Predicting Failure of Non-invasive Ventilation in Children with Risk Stratification Score
Thursday, August 31, 2023
10:00 AM-12:00 PM
BIOMED PhD Research Proposal
Title:
Predicting Failure of Non-invasive Ventilation in Children with Risk Stratification Score
Speaker:
Natalie Napolitano, PhD Candidate
School of Biomedical Engineering, Science and Health Systems
Drexel University
Advisors:
Amy Throckmorton, PhD
Professor
School of Biomedical Engineering, Science and Health Systems
Drexel University
Akira Nishisaki, MD, MSCE
Department of Anesthesiology and Critical Care Medicine
Children's Hospital of Philadelphia (CHOP)
Associate Professor of Anesthesiology and Critical Care
Perelman School of Medicine
University of Pennsylvania
Details:
Non-invasive mechanical ventilation (NIV) support for children with acute respiratory distress has become a recognized clinical standard of care. It is well reported as a viable clinical treatment strategy for a wide range of pediatric respiratory conditions, such as asthma, bronchiolitis, pneumonia, and acute respiratory distress syndrome (ARDS).
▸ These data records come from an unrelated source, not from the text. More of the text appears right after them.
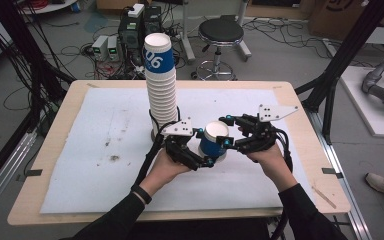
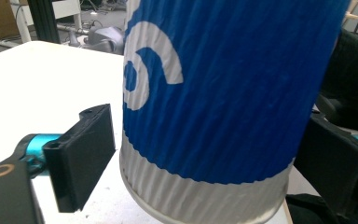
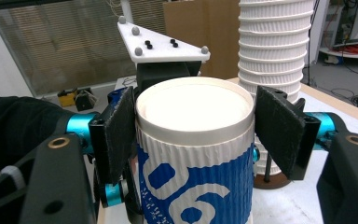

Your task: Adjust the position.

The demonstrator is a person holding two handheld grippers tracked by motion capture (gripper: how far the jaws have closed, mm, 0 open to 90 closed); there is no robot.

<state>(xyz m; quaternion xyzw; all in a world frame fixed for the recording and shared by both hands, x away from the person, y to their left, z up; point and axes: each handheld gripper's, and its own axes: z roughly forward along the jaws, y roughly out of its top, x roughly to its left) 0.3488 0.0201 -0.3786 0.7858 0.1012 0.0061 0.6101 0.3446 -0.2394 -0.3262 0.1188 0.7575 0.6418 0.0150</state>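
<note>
Cups fill the middle of the high view: a single blue-and-white cup [image 1: 214, 141] stands upside down on the table [image 1: 105, 150], just in front of a tall stack of cups [image 1: 160, 85]. The left tongs [image 1: 200, 150] and the right tongs [image 1: 228, 136] flank it from either side, each in a hand.

Seen along the left tongs [image 2: 205, 158], the cup [image 2: 214, 93] sits between the two jaws. A sliver of white shows between the left jaw and the cup wall, so the pads are not pressing.

Seen along the right tongs [image 3: 196, 135], both pads squeeze the cup [image 3: 196, 163] just below its white upturned base. The stack [image 3: 272, 56] rises close behind on the right.
</note>
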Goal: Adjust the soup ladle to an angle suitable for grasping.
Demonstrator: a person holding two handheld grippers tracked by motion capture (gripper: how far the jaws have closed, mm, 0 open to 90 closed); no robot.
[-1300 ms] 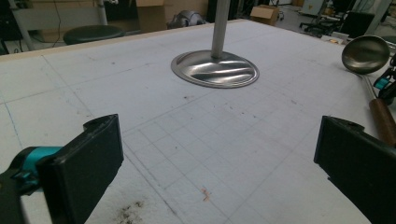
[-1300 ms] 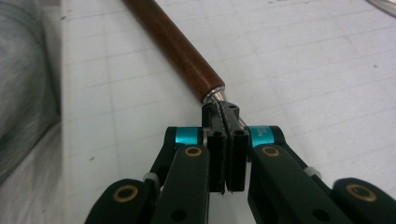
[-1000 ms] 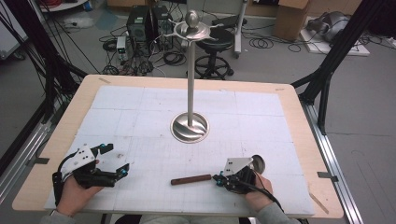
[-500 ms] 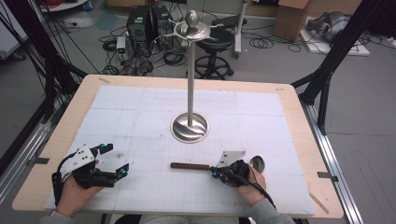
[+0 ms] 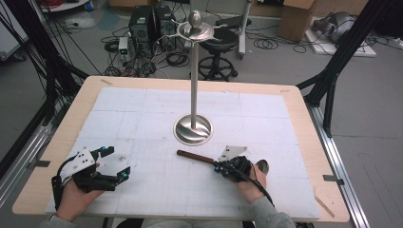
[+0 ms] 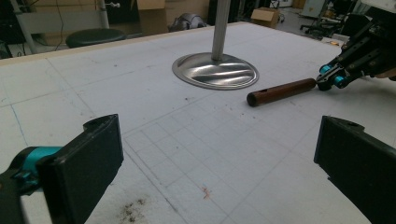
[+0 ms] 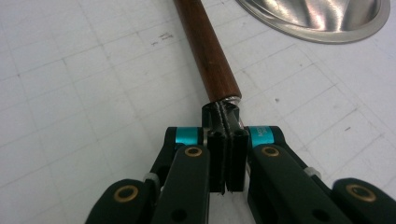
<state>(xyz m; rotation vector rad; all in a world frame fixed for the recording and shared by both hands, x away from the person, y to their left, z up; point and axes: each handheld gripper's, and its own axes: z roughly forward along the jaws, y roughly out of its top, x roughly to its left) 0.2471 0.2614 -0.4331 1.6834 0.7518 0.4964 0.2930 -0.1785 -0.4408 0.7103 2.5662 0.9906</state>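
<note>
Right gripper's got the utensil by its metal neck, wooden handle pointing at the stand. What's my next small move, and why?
Probably lift the right gripper slightly. It is shut on the metal neck just behind the wooden handle, which lies low over the mat beside the stand's base; raising it first would clear both. The left gripper rests open, well clear.

Between the left gripper's [image 6: 219,172] spread fingers [image 6: 79,172] lies bare counter [image 6: 187,154]. Ahead of them the wooden handle [image 6: 280,91] crosses the way, and beyond it stand the steel base [image 6: 215,70] and its pole [image 5: 194,80].
</note>
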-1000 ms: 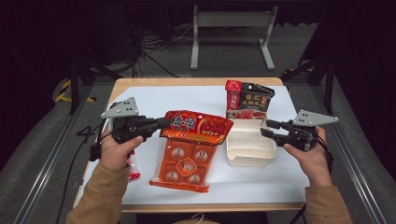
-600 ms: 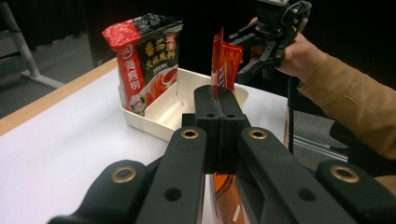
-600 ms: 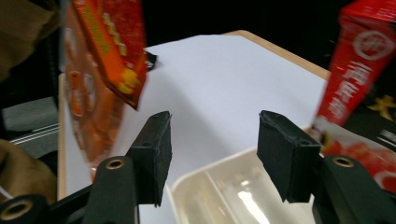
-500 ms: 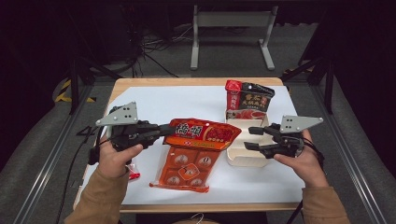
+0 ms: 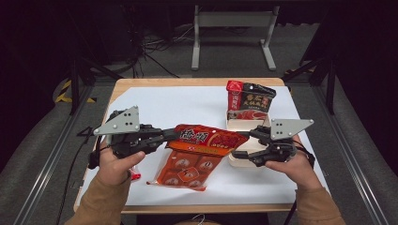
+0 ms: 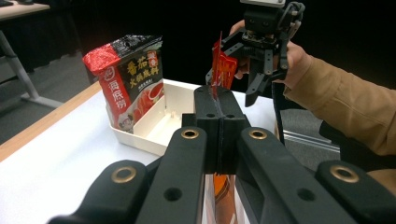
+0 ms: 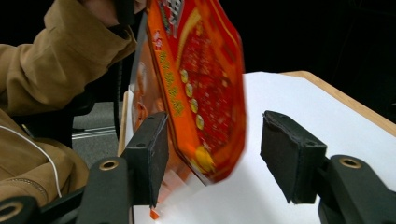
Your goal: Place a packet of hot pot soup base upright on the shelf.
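The right gripper has closed in from the tray; its spread jaws now straddle the free end of the red pouch, which the left gripper pinches. A two-handed hold looks imminent.

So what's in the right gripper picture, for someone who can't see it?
An orange-red packet hangs tilted between the right gripper's two open black fingers, its corner dipping into the gap. Behind lie a white table and a tan sleeve.
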Demonstrator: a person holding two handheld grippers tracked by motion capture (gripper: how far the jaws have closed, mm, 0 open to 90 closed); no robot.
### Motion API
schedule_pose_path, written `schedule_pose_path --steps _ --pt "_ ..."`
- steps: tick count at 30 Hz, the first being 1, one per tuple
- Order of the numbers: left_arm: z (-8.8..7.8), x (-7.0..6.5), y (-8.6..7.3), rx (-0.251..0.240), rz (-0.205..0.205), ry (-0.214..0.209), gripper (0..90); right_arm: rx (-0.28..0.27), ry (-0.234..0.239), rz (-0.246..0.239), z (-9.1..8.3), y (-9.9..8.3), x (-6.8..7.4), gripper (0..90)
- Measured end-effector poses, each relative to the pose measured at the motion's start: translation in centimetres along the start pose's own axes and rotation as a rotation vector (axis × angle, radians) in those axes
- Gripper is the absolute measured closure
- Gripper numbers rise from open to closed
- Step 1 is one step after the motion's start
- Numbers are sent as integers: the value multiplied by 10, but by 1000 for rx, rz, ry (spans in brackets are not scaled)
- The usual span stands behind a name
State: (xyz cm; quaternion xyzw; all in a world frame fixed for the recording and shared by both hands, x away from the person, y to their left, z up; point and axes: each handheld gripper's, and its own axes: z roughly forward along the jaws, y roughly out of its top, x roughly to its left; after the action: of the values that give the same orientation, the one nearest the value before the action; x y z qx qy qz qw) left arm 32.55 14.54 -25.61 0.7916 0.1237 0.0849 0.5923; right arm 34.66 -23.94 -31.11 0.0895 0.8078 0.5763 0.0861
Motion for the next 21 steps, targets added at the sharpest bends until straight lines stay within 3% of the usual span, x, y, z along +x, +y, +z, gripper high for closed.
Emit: schedule_pose_path --steps 7,12,18,21 --pt "1 0 1 -15 -1 2 900 -27 -3 -1 4 7 3 437" --pt "2 1 1 -22 -1 11 900 -48 -26 -1 11 11 1 561" --pt "0 3 0 -38 -7 21 900 -86 -7 4 21 14 -2 681" --pt "-2 4 0 -43 -7 33 900 -107 11 8 26 16 -4 784"
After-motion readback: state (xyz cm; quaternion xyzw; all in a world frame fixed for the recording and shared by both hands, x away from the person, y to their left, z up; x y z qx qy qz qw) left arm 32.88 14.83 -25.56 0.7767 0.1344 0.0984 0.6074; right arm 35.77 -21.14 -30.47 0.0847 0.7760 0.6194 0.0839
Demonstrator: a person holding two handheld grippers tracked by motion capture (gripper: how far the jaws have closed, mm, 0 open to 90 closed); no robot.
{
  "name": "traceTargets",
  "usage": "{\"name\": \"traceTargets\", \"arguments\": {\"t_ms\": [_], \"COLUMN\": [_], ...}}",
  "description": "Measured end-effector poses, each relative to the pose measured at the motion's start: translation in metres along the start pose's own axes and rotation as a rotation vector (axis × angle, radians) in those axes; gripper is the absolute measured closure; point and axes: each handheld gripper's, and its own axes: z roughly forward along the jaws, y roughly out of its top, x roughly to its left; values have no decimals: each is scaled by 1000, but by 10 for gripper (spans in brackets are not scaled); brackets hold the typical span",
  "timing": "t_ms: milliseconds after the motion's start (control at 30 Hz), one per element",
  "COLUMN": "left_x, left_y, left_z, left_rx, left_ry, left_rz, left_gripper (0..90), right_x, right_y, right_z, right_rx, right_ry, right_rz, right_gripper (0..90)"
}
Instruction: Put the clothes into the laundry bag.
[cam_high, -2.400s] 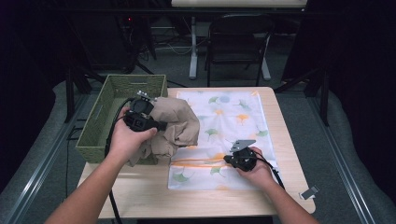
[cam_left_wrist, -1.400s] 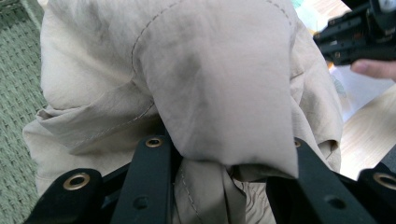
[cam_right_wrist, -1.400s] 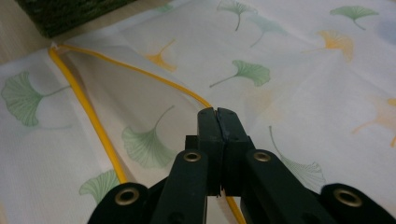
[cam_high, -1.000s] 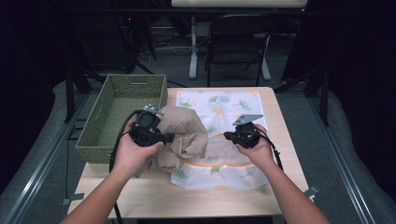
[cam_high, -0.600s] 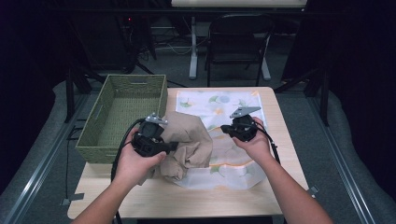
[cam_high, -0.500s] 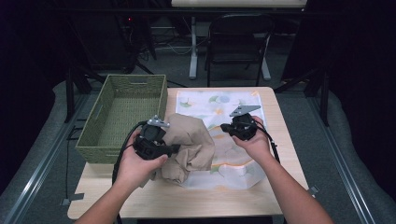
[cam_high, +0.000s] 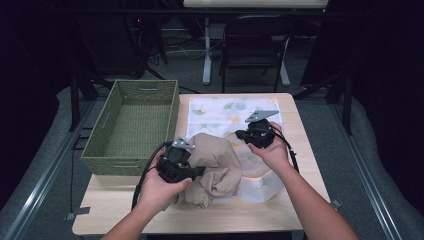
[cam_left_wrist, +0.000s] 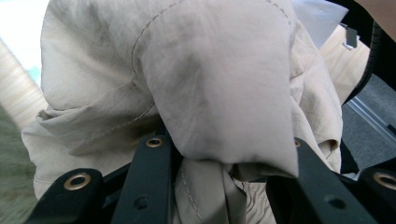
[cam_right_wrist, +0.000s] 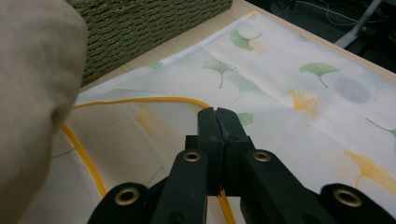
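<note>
High view: at lower centre of the frame, the left hand-held gripper (cam_high: 192, 171) clamps a bunched beige garment (cam_high: 215, 167) on the table (cam_high: 260, 215). The right hand-held gripper (cam_high: 238, 134), jaws fully closed, pinches the leaf-patterned cloth's (cam_high: 220, 112) yellow-edged hem.

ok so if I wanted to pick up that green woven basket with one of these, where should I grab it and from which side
Take the green woven basket by its top rim, coming straight down from above: it sits upright and open, and the thin wall would fit between the jaws. The near wall is closest to the left tool, though that tool is shut on the beige cloth.
</note>
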Motion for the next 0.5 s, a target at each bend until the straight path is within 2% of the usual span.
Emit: {"name": "traceTargets", "arguments": {"t_ms": [133, 267, 500], "left_x": [-5, -8, -12], "left_y": [0, 4, 9], "left_z": [9, 17, 35], "left_rx": [6, 3, 9], "left_ry": [-1, -29, -51], "left_rz": [9, 11, 16], "left_gripper": [698, 698, 699], "right_x": [0, 0, 4], "right_y": [2, 6, 11], "right_z": [-1, -3, -5], "right_rx": [-9, -9, -15], "right_ry": [10, 14, 11], "right_rz": [2, -7, -15], "right_gripper": [898, 898, 898]}}
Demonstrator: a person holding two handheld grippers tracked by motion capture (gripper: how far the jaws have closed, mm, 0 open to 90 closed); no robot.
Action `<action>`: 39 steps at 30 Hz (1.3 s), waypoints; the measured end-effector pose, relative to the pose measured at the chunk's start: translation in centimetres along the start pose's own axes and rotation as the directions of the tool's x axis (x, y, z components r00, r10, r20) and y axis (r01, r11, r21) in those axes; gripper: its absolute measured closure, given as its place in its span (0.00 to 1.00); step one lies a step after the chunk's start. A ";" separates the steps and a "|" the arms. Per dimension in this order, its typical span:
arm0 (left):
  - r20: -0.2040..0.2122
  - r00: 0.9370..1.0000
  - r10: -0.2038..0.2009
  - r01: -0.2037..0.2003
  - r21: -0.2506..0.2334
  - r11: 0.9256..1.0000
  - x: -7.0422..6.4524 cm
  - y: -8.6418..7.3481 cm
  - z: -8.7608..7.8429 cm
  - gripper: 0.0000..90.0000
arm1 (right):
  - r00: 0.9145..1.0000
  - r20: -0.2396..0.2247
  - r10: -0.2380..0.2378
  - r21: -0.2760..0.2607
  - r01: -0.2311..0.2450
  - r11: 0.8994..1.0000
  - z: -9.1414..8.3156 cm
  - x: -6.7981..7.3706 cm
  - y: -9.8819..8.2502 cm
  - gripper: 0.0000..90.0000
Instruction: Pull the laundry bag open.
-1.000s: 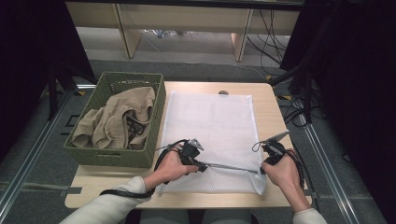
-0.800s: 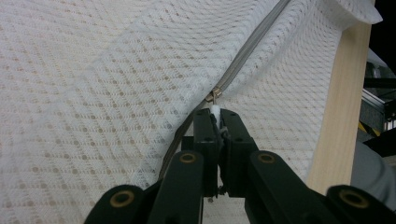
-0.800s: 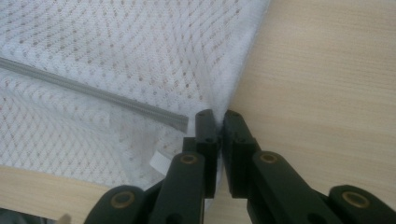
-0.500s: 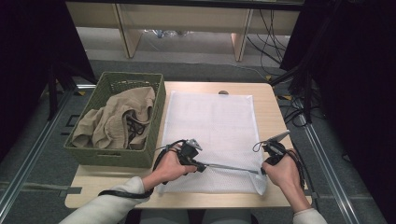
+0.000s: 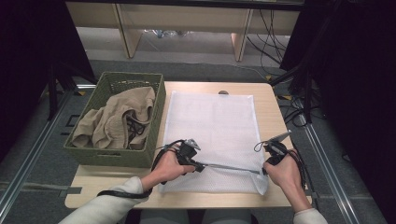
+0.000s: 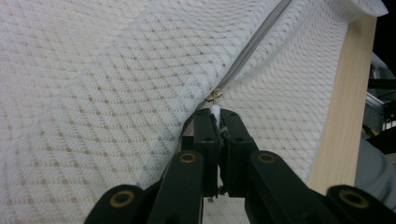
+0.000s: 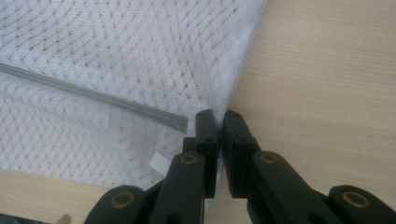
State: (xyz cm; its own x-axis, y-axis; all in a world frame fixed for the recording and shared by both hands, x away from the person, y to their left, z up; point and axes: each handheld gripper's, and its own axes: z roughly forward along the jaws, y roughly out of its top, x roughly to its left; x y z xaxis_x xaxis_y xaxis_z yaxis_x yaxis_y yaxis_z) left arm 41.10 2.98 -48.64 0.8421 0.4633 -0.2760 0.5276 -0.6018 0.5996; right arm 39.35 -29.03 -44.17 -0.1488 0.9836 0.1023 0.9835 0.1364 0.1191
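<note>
A white mesh laundry bag (image 5: 212, 121) lies flat on the wooden table (image 5: 271, 98). A grey zipper (image 5: 229, 167) runs across the bag near its front edge. My left gripper (image 5: 200, 165) is at the zipper's left end. In the left gripper view, the gripper (image 6: 216, 112) is shut on the small white zipper pull (image 6: 215, 107), and the zipper (image 6: 252, 46) stretches away from it. My right gripper (image 5: 264, 171) is at the zipper's right end. There it (image 7: 217, 115) pinches the bag's mesh edge (image 7: 224, 88) just past the zipper end (image 7: 180, 123).
A green woven basket (image 5: 107, 156) stands at the table's left side and holds beige clothing (image 5: 116, 121) with a dark cord. Bare wood (image 7: 327, 70) lies to the right of the bag. Cables (image 5: 271, 32) trail on the floor behind the table.
</note>
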 end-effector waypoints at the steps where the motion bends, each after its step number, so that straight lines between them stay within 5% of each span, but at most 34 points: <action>1: 0.002 1.000 -0.004 0.004 -0.005 1.000 0.0 0.0 0.0 0.96 | 1.000 0.012 0.010 -0.011 -0.010 1.000 0.0 0.1 -0.1 0.96; 13: 0.004 1.000 -0.013 0.013 -0.014 1.000 0.1 -0.1 -0.2 0.96 | 1.000 0.001 0.016 0.001 -0.016 1.000 0.0 0.0 0.0 0.96; 15: -0.008 1.000 -0.006 0.006 -0.007 1.000 0.2 0.0 -0.2 0.96 | 1.000 0.010 -0.003 -0.032 0.003 0.999 0.4 -0.3 -0.1 0.96; 17: 0.005 1.000 -0.020 0.020 -0.010 1.000 0.4 -0.2 -0.3 0.96 | 1.000 0.014 0.027 0.011 -0.027 1.000 0.2 -0.4 0.0 0.96; 19: -0.004 1.000 -0.021 0.021 -0.007 1.000 0.4 -0.2 -0.4 0.96 | 0.999 0.007 -0.036 -0.035 0.036 0.999 0.5 -1.0 -0.1 0.96; 21: -0.004 1.000 -0.021 0.021 -0.006 1.000 0.5 -0.3 -0.4 0.96 | 1.000 0.012 0.026 0.006 -0.026 1.000 0.3 -0.5 -0.1 0.96; 27: 0.000 1.000 -0.020 0.020 -0.002 1.000 0.4 -0.4 -0.5 0.96 | 1.000 0.005 -0.013 -0.008 0.013 1.000 0.5 -0.9 0.0 0.96; 32: -0.011 1.000 -0.029 0.029 -0.003 1.000 0.8 -0.6 -0.7 0.96 | 0.997 0.019 0.070 0.016 -0.070 0.997 0.4 -1.0 -0.1 0.96; 39: -0.016 0.999 -0.029 0.029 0.000 1.000 0.9 -0.8 -0.9 0.96 | 0.999 0.018 0.037 0.020 -0.038 0.999 0.5 -1.0 0.0 0.96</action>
State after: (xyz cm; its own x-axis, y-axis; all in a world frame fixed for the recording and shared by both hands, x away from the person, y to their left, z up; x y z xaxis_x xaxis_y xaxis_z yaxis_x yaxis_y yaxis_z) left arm 41.36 4.44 -48.69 0.8245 0.4910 -0.2814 0.5519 -0.5879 0.5914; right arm 39.52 -29.95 -44.79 -0.1103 0.9899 0.0888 0.9902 0.1018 0.0952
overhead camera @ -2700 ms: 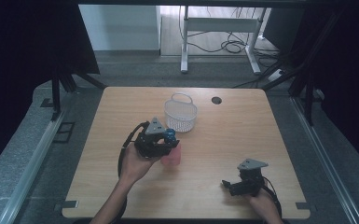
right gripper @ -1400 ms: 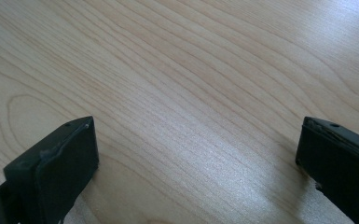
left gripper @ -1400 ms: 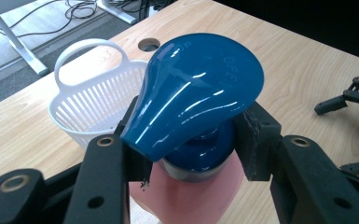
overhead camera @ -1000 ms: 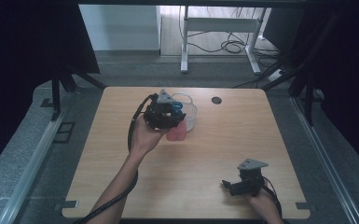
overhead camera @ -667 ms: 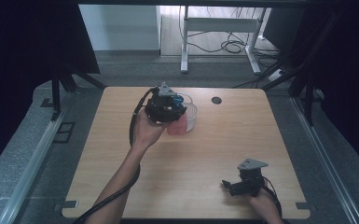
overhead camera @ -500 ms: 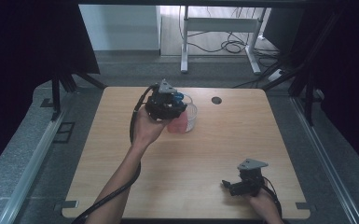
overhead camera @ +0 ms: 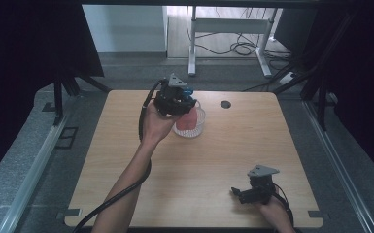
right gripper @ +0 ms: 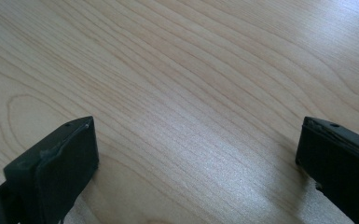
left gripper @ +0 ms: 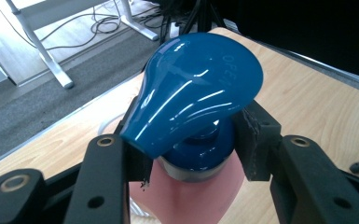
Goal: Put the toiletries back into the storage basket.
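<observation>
A pink bottle (overhead camera: 189, 119) with a glossy blue pump cap (left gripper: 196, 98) stands partly inside a clear mesh basket (overhead camera: 197, 130) at the far middle of the table. My left gripper (overhead camera: 177, 99) is shut on the bottle's neck just under the cap, and its black pads (left gripper: 254, 140) press on both sides. In the left gripper view the pink body (left gripper: 191, 196) shows below the jaws, with a bit of the basket rim (left gripper: 106, 125) behind. My right gripper (overhead camera: 239, 193) rests near the table's front right, jaws wide apart over bare wood (right gripper: 196, 116).
The wooden table (overhead camera: 223, 160) has a dark round cable hole (overhead camera: 225, 104) to the right of the basket. A black cable (overhead camera: 126, 189) trails along the left forearm. Beyond the far edge are grey floor and a white desk frame (overhead camera: 233, 29).
My left gripper has carried the bottle from the middle of the table away and rightward to the basket, where it now sits lower. The right gripper has stayed still.
</observation>
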`<state>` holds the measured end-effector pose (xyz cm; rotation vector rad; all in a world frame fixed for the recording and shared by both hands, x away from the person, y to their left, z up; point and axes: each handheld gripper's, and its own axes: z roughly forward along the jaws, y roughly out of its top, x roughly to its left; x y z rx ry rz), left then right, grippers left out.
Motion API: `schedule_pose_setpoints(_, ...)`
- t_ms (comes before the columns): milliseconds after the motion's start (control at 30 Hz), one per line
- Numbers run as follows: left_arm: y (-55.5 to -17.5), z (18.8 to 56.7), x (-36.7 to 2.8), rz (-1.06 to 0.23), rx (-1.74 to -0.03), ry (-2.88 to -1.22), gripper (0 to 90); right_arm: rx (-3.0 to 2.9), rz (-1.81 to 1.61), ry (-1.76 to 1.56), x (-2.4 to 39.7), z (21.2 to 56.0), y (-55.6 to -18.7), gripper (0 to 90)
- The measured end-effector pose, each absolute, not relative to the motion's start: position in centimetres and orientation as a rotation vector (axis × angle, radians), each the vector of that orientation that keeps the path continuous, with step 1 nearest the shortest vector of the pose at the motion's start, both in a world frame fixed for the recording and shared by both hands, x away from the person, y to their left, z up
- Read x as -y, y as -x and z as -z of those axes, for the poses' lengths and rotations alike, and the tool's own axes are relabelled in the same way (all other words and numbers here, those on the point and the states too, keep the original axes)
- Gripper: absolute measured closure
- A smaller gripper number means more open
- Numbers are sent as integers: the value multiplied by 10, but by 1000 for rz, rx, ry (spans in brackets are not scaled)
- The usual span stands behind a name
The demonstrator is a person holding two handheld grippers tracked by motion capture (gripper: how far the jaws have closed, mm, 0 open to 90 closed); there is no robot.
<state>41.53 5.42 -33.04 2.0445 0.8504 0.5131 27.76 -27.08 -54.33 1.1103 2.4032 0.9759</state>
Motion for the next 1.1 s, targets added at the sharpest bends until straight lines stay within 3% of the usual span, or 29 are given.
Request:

Investigations of NIV to-date are, however, limited to retrospective cohorts with small sample sizes on specific respiratory diseases and do not demonstrate the full scope of NIV use including risks and clinical outcomes of failure. Further, there are inadequate studies of NIV in general that examine patient outcomes, optimal settings, and timing of determining therapy failure in children. NIV failure requires transition to invasive mechanical ventilation (IV), which is well known to experience high-risk adverse events, such as severe oxygen desaturation and cardiac arrest. The clinical decision-making process, including the timing of transition to IV is complex, multi-factorial, and associated with decision delays, thus contributing to mortality in high-risk children. The transition from NIV to IV at the appropriate time during clinical management improves patient outcomes, but there is an inadequate understanding of the optimal transition timing to achieve the best clinical results. Current clinical data fall short of analyzing the trends and identifying predictors of NIV failure; thus, this clinically motivates the use of evidence-based decision-making tools and approaches for these high-risk and vulnerable pediatric patients.
To-date, research studies have identified and evaluated clinically relevant parameters, such as heart rate, respiratory rate, and oxygen requirement, that demonstrate correlation in prediction of NIV failure and thus supporting subsequent transition to IV therapy. However, the timing to transition to IV is not protocolized and is dependent on clinician’s individual assessment; thus, use of NIV failure defined with only the single metric of intubation, without considering long-term outcomes, as an outcome is not a scientifically robust approach. Further, these studies only examined the impact of each individual parameter separately, as opposed to an interrelated, interdependent combination of parameters that lead to a clinical treatment decision. The analysis of each clinically relevant parameter only and its impact separately is insufficient and inadequate to support clinical decision making, whereby a multitude of data are considered to determine the most effective treatment pathway. This clinically motivates the need for assessing the clinical interplay and interdependency among those critical parameters that are employed in the prediction of NIV failure in high-risk patients.
Thus, to further our knowledge of NIV failure in pediatric patients, my proposal focuses on the following specific aims:
(1) Characterize the timing, intensity, and duration of NIV use in pediatric patients. This will be accomplished by analyzing pre-specified clinically important outcomes (ICU mortality, length of time requiring respiratory support, necessity of intubation, and relevant adverse events/major desaturation SpO2<70% during TI) among critically ill children through a combined retrospective dataset of individualized clinical data.
(2) Investigate feasibility of a non-invasive scoring system from clinical parameters. This will be accomplished by evaluating currently employed clinical parameters to identify those parameters with significant contributions to decision-making. The goal is to determine the optimal timing to transition from NIV to IV using the score as an independent variable and the occurrence of the patient-centered outcome as a dichotomous outcome. The score will be developed by identifying the clinical variables that are available and are clinically relevant to the therapy failure.
(3) Determine the non-invasive score and timeline threshold that would predict failure. Here I will establish the optimal timing to transition from NIV to IV. The newly developed scoring system will have robust prediction characteristics as determined by a robust mathematically modeling construct based on the Area Under the Curve (AUC) of the Receiver Operating Characteristics (ROC) Curve and Precision-Recall Curve analyses.